The problem -
Please keep to the lines below from the one with "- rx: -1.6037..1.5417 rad" through the one with "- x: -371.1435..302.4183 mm", and restate them word for word, ends included.

◇ ◇ ◇ ◇

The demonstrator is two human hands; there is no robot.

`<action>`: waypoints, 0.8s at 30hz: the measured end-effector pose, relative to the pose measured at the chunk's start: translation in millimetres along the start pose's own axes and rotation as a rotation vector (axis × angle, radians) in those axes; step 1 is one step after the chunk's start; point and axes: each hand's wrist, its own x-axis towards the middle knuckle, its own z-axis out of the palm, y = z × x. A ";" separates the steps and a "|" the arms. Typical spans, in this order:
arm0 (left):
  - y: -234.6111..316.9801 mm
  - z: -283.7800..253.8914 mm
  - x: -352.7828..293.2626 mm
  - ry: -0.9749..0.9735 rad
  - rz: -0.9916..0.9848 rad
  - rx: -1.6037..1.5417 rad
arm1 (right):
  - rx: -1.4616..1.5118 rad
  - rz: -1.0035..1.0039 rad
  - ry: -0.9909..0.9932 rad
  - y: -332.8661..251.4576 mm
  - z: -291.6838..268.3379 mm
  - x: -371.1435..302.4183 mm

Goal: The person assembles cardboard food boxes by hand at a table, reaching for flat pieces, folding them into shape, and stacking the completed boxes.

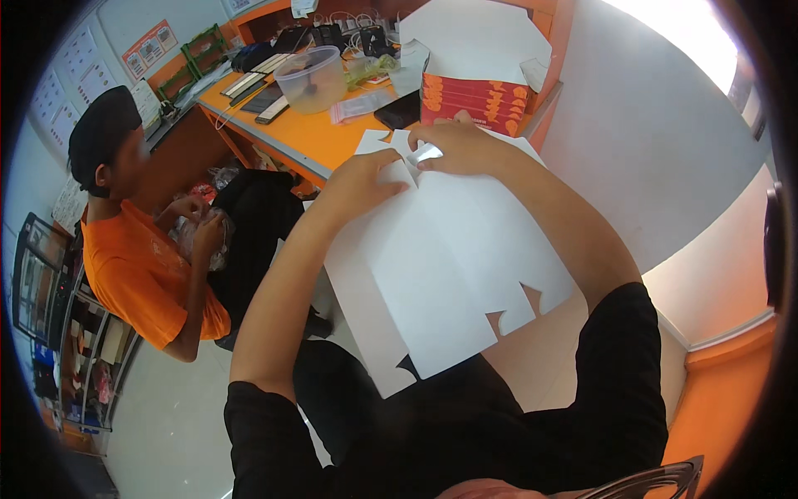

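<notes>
I have a large white flat cardboard blank point(449, 266) tilted over my lap, its far end close to the orange worktop point(312, 141). My left hand point(366, 185) appears to pinch the far left part beside a cut slot, thumb and fingers bent inward; my right hand point(465, 151) grips the far edge, fingers curled over it. A small shiny patch shows by the right fingers, and I cannot tell what it is. I judge the step in hand to be working the flaps at that end; the next move seems to call for an even crease along the scored line, both hands steady so the card doesn't buckle. The blank's long axis runs from my lap away toward the worktop, its far end leaning a little left. Its notched tabs point back toward me, at the near right. Beyond my right hand, an open red-and-orange printed cardboard box point(470, 100) stands on the worktop, white lid raised.
</notes>
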 end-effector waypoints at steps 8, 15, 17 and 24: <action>24.9 14.7 -12.5 -0.189 -0.017 0.226 | 0.191 -0.031 -0.011 18.5 44.0 -4.7; 24.4 56.7 -66.2 -0.069 0.335 0.575 | 0.217 -0.064 -0.002 15.3 47.8 2.5; 21.8 58.9 -70.7 -0.051 0.303 0.538 | 0.207 -0.111 0.032 15.2 54.9 5.5; 42.7 27.1 -41.7 -0.369 0.261 0.371 | -0.127 -0.225 0.458 -6.1 35.3 -32.7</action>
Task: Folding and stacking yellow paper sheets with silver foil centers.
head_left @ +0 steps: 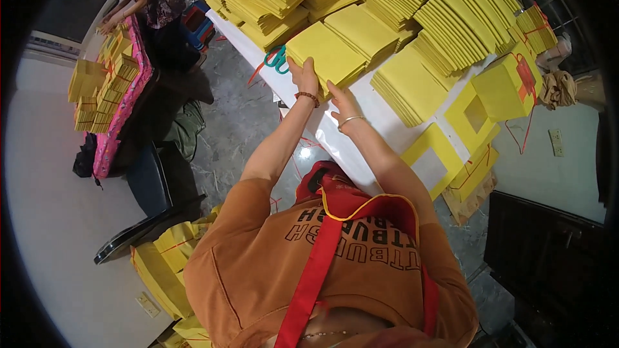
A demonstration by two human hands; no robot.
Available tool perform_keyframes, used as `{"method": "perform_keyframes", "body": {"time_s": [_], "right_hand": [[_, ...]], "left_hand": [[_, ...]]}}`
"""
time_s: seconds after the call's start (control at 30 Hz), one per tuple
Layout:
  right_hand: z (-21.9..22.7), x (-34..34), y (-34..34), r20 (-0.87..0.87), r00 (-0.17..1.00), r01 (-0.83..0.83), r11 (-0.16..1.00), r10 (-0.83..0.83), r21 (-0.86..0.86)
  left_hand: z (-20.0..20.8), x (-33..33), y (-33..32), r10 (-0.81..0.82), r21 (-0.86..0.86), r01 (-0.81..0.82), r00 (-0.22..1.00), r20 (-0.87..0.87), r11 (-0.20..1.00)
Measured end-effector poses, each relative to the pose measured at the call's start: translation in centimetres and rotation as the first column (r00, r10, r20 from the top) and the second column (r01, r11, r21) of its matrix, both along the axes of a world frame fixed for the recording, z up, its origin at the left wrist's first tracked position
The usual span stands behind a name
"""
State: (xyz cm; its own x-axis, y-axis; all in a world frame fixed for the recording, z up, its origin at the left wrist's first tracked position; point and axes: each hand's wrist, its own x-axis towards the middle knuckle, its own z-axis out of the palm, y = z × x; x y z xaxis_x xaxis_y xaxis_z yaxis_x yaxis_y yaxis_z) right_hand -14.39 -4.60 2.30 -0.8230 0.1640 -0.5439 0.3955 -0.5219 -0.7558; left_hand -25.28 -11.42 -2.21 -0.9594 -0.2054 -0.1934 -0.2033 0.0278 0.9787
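Note:
A stack of flat yellow envelopes (325,53) lies at the near left edge of the table. My left hand (304,77) grips its near left corner, with a beaded bracelet at the wrist. Against the near side of the same stack rests my right hand (346,103), thumb and fingers apart, a pale bangle on its wrist. Part of its fingertips is hard to make out. Just left of the stack are green-handled scissors (277,59), partly hidden by it.
More yellow stacks (451,29) crowd the white-covered table (342,135). Yellow pieces with pale windows (430,167) lie at right, near red string (525,76). A co-worker (155,3) stands at a pink-covered table (122,116). A black chair (151,180) is at left.

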Motion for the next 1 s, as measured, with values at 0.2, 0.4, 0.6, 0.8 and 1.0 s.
{"method": "perform_keyframes", "body": {"time_s": [0.2,0.4,0.6,0.8,1.0], "right_hand": [[0.7,9.3,3.8,-0.119,0.993,0.003,0.996,-0.014,-0.089],[1.5,21.0,8.7,-0.079,0.926,0.372,0.928,-0.369,0.022],[-1.8,30.3,11.1,-0.150,0.607,0.791,0.574,-0.781,0.211],[-4.3,31.5,10.0,-0.177,0.611,0.742,0.481,-0.771,0.466],[-6.4,31.9,9.1,-0.206,0.633,0.754,0.534,-0.746,0.383]], "left_hand": [[-1.3,-0.9,-0.3,-0.022,0.168,0.042,0.992,-0.121,0.985],[0.3,0.1,-1.0,0.038,0.296,0.036,0.969,-0.242,0.954],[5.9,10.2,0.7,-0.214,-0.344,0.033,0.837,-0.504,0.938],[1.5,19.8,3.3,-0.888,-0.338,0.840,0.313,-0.338,0.425],[-1.8,23.0,5.8,-0.886,0.013,0.893,0.448,-0.118,0.450]]}}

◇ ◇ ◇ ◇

Response box -
  - rx: -1.6037..1.5417 rad
arm1 (right):
  - rx: -1.4616..1.5118 rad
  - rz: -1.0035..1.0039 rad
  - ry: -0.9909..0.9932 rad
  - y: -332.8661..251.4576 mm
  - z: -291.6838..268.3379 mm
  - x: -371.1435..302.4183 mm

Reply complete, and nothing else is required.